His words feel heavy on her hands. She knows very few of his stories, but knows with a certainty that they usually involve daring escapes and close calls. And she doubts that he has ever let himself fall as far as she has, and hates herself for it.
Because every movement is accompanied by a lurching sensation that sends her shaking back into submission. Her muscles are locked and her fingers tingle uncomfortably.
And she would ask for his help, but she does not know how to reach him.
"Callen," she tries again, but he is already moving away from her and towards the door.
She closes her eyes, because she cannot watch him leave.
Day four hundred and eighty three.
On day four hundred and ninety, he finds her.
(More accurately, he slams a man named Jorge Ramos into a wall and promises to put a bullet straight through his heart if he does not tell him where she is.)
And somewhere between that moment and the second he jumps back into his car and speeds away, Callen and Sam have rejoined him. Silent and supportive, worried and tense. He appreciates them now more than ever, and hopes that one of them has alerted Hetty.
They drive two hours north of the city on a route that should have taken three.
And if in the last raid, she did not cross his mind enough, he thinks bitterly that he might have redeemed himself on this pivotal second try.
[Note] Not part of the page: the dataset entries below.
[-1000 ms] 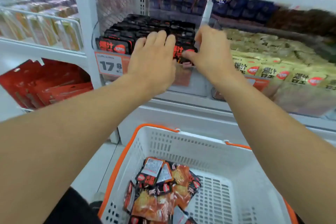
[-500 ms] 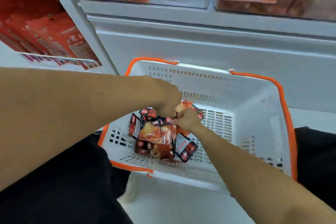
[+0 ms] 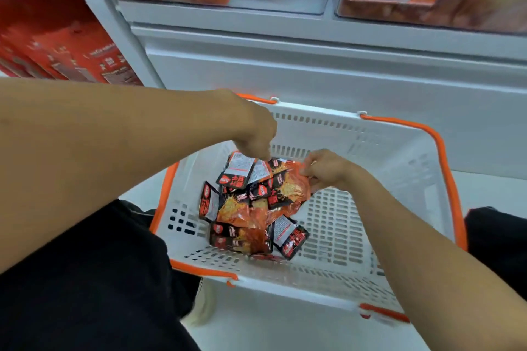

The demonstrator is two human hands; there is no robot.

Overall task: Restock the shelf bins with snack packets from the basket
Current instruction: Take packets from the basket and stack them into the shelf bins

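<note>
White plastic basket (image 3: 336, 285) with orange rims holds the heaped snack packets (image 3: 251, 208). Both hands reach in: right hand (image 3: 325, 169) pinches an orange packet's edge, left hand (image 3: 256, 134) curls onto the topmost packets. Shelf bins (image 3: 308, 0) sit beyond.

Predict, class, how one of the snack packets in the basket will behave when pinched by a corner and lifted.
The snack packets look like thin, glossy film, so one would probably flop and may slip. They seem small and flat, likely light. In the basket they overlap loosely, so a neighbour might drag along. The left hand and right hand pinch edges.
</note>
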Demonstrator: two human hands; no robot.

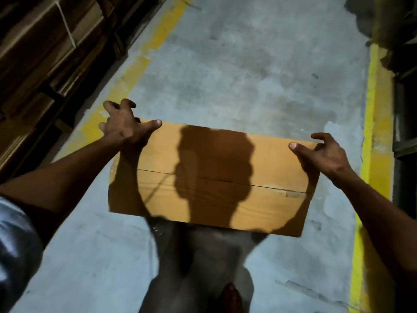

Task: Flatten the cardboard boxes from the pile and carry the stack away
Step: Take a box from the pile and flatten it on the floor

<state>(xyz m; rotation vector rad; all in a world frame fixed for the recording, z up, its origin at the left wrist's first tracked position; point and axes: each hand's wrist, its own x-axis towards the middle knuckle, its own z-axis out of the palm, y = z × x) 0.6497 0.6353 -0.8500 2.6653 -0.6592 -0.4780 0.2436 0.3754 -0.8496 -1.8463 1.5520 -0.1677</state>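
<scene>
A tan cardboard box (270, 168) is held out in front of me above the concrete floor, its top flaps shut with a seam across the middle. My left hand (126, 129) grips its far left corner, thumb lying on the top face and fingers over the edge. My right hand (325, 154) grips the far right corner the same way, thumb on top. A shadow of my head and arms falls over the box's top. The box's underside and far side are hidden.
A grey concrete aisle (259, 64) runs ahead between two yellow floor lines (376, 123). Stacks of flat cardboard (40, 53) stand along the left. Dark racking (404, 109) lines the right. My legs (203, 267) show below the box.
</scene>
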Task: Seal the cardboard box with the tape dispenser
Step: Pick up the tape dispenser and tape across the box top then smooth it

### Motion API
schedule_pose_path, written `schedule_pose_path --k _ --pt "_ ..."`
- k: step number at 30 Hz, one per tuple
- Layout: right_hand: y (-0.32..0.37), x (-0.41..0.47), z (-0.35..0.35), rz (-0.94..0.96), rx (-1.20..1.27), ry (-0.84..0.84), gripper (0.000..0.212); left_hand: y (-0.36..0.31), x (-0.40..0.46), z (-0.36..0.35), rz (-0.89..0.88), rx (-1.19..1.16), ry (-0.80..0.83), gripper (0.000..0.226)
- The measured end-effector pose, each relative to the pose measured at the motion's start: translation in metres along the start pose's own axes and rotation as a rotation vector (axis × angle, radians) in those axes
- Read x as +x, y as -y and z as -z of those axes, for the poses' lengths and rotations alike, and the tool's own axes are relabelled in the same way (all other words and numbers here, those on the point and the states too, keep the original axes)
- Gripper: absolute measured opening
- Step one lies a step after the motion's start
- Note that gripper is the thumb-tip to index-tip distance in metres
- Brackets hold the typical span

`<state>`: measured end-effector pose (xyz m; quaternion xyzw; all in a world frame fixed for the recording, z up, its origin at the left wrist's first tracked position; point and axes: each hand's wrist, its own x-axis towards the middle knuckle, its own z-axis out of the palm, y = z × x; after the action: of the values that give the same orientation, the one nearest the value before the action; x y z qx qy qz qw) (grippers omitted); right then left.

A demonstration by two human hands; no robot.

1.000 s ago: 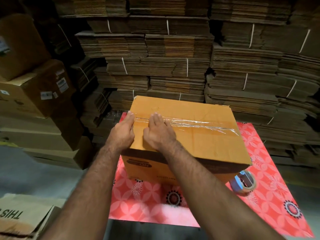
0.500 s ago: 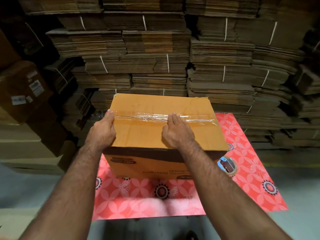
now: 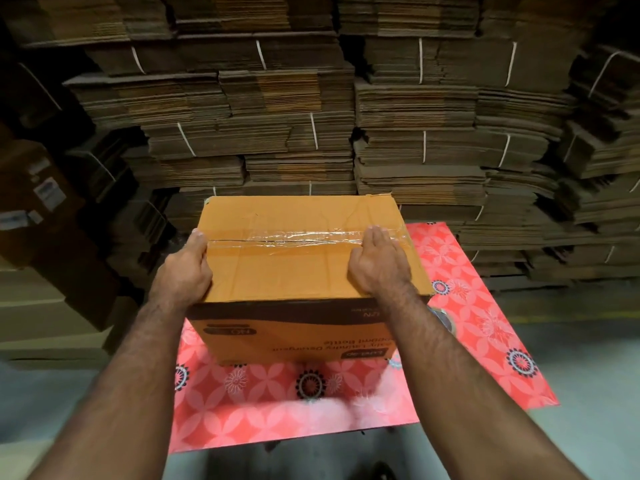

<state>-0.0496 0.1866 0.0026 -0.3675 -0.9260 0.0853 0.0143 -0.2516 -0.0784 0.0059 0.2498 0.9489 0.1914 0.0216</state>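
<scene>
My left hand (image 3: 183, 271) lies flat against the cardboard box (image 3: 304, 265) at its left edge, fingers straight, to pin the tape (image 3: 298, 239) end there. My right hand (image 3: 377, 261), fingers straight, presses the strip flat near the far end so it bonds over the seam. The tape dispenser (image 3: 446, 322) lies on the red mat (image 3: 485, 327) just below my right wrist, within reach.

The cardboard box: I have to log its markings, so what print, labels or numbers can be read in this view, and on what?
"NO", upside down, in a dark oval on the near side of the cardboard box.
Larger upside-down lines along that side's lower edge: too blurred to quote.
Small print near the right hand: unreadable.
White labels on the stacked cartons at left: too blurred to read.
</scene>
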Motion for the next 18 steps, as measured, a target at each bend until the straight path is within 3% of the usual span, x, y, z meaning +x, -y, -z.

There was a woman named Jessica that he once cared for, but never quite loved.
And he did not mourn her the way she deserved but he did miss her (like hell in the beginning of it all).
But this time, when he bursts through that door to find his partner lying there, beaten and bruised, red and blue and black all over, he does cry. For both her and for the relief that floods his heart.
(He will deny this later, mostly to himself, because the others would never bring up something as serious as this.)
Eric has called an ambulance before he can ever muster up the sense to ask for one.
So he gathers her up in his arms, terrified that he will break her.
The defeated chant of "she'll be okay she'll be okay she'll be okay" runs through his mind all the way back down the stairs.
She is lost in dreams of fire when suddenly, her world tilts.
Agony flashes through her chalky bones, her teeth rattle and her eyes roll. If she concentrates through her body's protest, she can feel the soft skin of another on the back of her neck.
She is being carried.
And the steady thump of a familiar heartbeat from somewhere beyond her haze tells her that she is safe.
(She does not know what day it is.)
He is next to her when she wakes up, just as she was for him a lifetime ago.
"Hey," he chokes out, startled.
She stares up at him for a long moment, and he can almost see her mind working to catch up with the events of the past few weeks. And he is nearly overwhelmed with a feeling of immense gratitude that she is here with him now, because he had been certain that he'd lost her.
Slowly, she reaches out to him, her hand trembling from the effort. Intertwining their fingers, she closes her eyes once again.
They both know that there are many things that need to be said to one another.
(Like how she's had his heart since day three hundred and eighty eight, but his attention for much, much longer.)
They both know that the healing process is slow and unsteady.
(And maybe one day she will admit that she no longer dreams of Jack. And maybe one day she will have the courage to step outside of her self-set boundaries and give them both a chance.)
But for now, she sleeps her exhaustion away.
And he (with her hand wrapped tightly inside of his own, and the memory of her thankful smile), does as well.
It is day four hundred and ninety three.
They begin on a Wednesday.
And they do not end for such a very long time.